After discontinuing treatment with FABHALTA, closely monitor patients for at least 2 weeks after the last dose for signs and symptoms of hemolysis. These signs include elevated lactate dehydrogenase (LDH) levels along with a sudden decrease in hemoglobin or PNH clone size, fatigue, hemoglobinuria, abdominal pain, dyspnea, major adverse vascular events (such as thrombosis, stroke and myocardial infarction), dysphagia, or erectile dysfunction. If discontinuation of FABHALTA is necessary, consider alternative therapy.

If hemolysis occurs after discontinuation of FABHALTA, consider restarting treatment with FABHALTA, if appropriate, or initiating another treatment for PNH.

5.4 Hyperlipidemia

FABHALTA increases total cholesterol, LDL-cholesterol, and serum triglycerides.

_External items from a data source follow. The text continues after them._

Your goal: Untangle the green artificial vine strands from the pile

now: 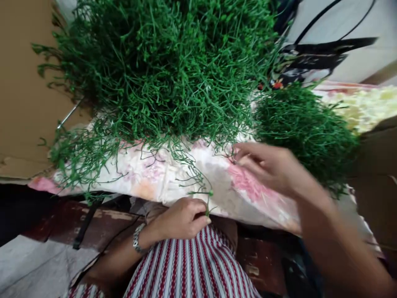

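the thin artificial stems (211, 99) look tangled, so a tug at the front fringe of the big green heap (173, 70) could drag neighbours along or snap a tip. a loose clump (83, 161) at the left overhangs the front edge of the floral cloth (142, 188); a passing forearm might knock strands off. the left hand (182, 217) has thumb and forefinger pinched together on a green sprig (208, 207), near the cloth's front edge. the right hand (266, 165), blurred, has its fingers curled nearly together beside the heap's front strands; whether they grip one, i cannot tell. a smaller heap (304, 128) lies just beyond the right wrist.
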`<state>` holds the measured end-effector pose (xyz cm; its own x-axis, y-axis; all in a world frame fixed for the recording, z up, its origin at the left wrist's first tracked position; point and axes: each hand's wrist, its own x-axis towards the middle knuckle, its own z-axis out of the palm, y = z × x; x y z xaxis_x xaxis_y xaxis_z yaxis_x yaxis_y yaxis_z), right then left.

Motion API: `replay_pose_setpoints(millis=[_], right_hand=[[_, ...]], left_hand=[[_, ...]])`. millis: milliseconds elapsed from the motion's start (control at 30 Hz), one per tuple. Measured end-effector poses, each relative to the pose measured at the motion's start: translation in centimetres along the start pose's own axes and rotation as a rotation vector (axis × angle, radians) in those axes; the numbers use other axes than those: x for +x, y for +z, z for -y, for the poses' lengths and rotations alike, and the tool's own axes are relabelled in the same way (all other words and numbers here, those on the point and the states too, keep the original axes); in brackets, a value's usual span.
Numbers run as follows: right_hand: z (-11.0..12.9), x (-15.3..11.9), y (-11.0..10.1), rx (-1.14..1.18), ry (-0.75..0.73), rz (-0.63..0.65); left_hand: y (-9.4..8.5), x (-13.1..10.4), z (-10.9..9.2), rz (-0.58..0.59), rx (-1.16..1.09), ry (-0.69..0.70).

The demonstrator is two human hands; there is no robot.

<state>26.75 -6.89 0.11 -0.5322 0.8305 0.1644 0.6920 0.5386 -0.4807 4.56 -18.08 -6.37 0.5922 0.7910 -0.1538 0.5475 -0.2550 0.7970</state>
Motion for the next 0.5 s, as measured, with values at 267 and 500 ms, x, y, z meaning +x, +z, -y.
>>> replay_pose_setpoints(millis=[267,500], right_hand=[[2.8,1.7,9.9,0.537,0.152,0.241],[4.8,-0.2,3.6,0.041,-0.042,-0.201]], left_hand=[[0.7,0.7,-0.5,-0.047,0.161,0.095],[-3.1,-1.4,-1.8,-0.254,-0.17,0.082]])
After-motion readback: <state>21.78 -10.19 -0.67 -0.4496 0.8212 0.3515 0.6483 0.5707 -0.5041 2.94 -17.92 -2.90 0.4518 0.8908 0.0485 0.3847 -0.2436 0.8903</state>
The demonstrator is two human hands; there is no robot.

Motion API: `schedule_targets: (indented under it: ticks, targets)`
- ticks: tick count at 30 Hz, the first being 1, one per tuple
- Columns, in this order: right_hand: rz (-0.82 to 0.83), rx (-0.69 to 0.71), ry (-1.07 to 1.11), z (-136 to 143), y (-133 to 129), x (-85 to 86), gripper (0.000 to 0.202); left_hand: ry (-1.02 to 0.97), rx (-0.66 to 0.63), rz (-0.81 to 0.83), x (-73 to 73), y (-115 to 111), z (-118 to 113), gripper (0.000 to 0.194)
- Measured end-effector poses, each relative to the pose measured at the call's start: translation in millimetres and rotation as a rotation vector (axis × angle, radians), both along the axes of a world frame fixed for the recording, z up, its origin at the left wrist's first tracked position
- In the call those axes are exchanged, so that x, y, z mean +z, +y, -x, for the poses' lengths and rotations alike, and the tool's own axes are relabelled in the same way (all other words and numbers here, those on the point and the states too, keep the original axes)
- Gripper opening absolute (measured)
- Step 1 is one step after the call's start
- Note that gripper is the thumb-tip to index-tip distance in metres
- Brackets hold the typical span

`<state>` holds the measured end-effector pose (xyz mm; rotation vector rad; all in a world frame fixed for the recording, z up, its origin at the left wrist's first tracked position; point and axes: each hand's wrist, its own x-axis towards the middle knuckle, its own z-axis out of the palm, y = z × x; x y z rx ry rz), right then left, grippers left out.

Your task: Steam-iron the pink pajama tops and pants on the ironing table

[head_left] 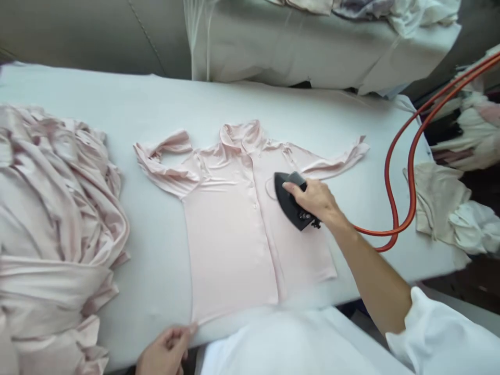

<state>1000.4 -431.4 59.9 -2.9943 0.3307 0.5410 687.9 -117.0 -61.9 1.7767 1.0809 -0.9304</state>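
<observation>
A pale pink button-front shirt [226,239] lies spread face up, its collar pointing away from me and both sleeves out to the sides. My right hand [315,199] is wrapped round the handle of a black steam iron [288,205], which rests on the shirt's right-hand front panel below the shoulder. At the near left corner of the hem, my left hand [170,346] pinches the fabric edge between thumb and fingers. Creases show around the shoulders and sleeves, while the lower body looks smooth.
A large heap of pink garments [58,208] covers the left of the white-covered table [156,281]. Orange hoses [412,172] loop from the iron to the upper right. Cloth lies on a covered surface [312,57] behind, and more garments [441,200] sit at the right edge.
</observation>
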Motion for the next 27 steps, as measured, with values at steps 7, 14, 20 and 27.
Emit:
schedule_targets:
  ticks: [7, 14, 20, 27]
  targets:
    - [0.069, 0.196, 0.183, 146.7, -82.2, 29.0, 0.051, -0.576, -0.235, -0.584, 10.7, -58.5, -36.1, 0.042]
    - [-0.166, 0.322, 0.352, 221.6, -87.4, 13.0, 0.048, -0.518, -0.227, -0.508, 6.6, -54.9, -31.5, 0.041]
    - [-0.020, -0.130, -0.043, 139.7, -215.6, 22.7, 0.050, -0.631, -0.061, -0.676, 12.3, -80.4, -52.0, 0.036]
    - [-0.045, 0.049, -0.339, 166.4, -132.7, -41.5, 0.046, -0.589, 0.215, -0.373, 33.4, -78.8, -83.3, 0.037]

Of the 54 FABHALTA-treated patients who had a normal total cholesterol level at baseline in APPLY-PNH, 43% developed Grade 1 hypercholesterolemia during the randomized treatment period. One FABHALTA-treated patient in APPLY-PNH experienced increased total cholesterol that worsened to Grade 2 from Grade 1 at baseline.

Of the 34 FABHALTA-treated patients who had a normal cholesterol level at baseline in APPOINT-PNH, 24% developed Grade 1 hypercholesterolemia during the core treatment period.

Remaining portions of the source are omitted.